The New FreeOrion Parser

Here, various developers can tell you all about what they're up to, so you can yell at them for being idiots. "... and there was a great rejoicing."
Programming Lead Emeritus
Posts: 1092
Joined: Thu Jun 26, 2003 1:33 pm

The New FreeOrion Parser

#1 Post by tzlaine »

What Happened

First off, for those of you that don't know a "parser" is a bit of code that reads plain text (AKA a "string"), and does something with it. FreeOrion has a parser that reads the FO config files (e.g. techs.txt) and builds the appropriate data structures to represent the contents of each file.

I've just rewritten it from scratch, using the old one as a guide. This was a fairly big job, but I feel that the benefits outweigh the development time.

The benefits are:
  • It's easier for the programmers to extend and modify the parser. The old design had some warts that are now removed.
  • It's easier for the scripters to write the FO config files, because there are really good error messages now.
That might not sound like much, if you have never tried to add something to the parser, or change one of the config files. ;)

Now that we have several people writing content and asking for new kinds of content to be available for their use (i.e. asking for changes to the parser), this seemed like a good time to make this change. As the config files get larger, being able to figure out where errors are will become more and more important.

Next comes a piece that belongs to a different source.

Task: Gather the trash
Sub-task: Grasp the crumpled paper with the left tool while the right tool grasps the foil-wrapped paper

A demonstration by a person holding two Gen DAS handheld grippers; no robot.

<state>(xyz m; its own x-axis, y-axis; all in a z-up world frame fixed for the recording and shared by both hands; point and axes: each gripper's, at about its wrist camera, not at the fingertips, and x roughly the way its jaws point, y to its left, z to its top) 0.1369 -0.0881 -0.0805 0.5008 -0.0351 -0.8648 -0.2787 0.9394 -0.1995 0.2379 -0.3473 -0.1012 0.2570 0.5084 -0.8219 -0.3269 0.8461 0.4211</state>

Here is an example of an actual error message produced by the new parser:

Code: Select all

/home/tzlaine/FO_parser/default/techs.txt:1990:46: Parse error.  Expected Condition here:
                  OwnedBy TheEmpire Source.Owner
The first line starts with file:line:column: for easy access to the exact location of the error. Then, the thing it expected to find (above, it expected a Condition). Next, the parser quotes the line in which the error occurred. Finally, the caret ("^") on the last line indicates the position of the problem in the quoted line.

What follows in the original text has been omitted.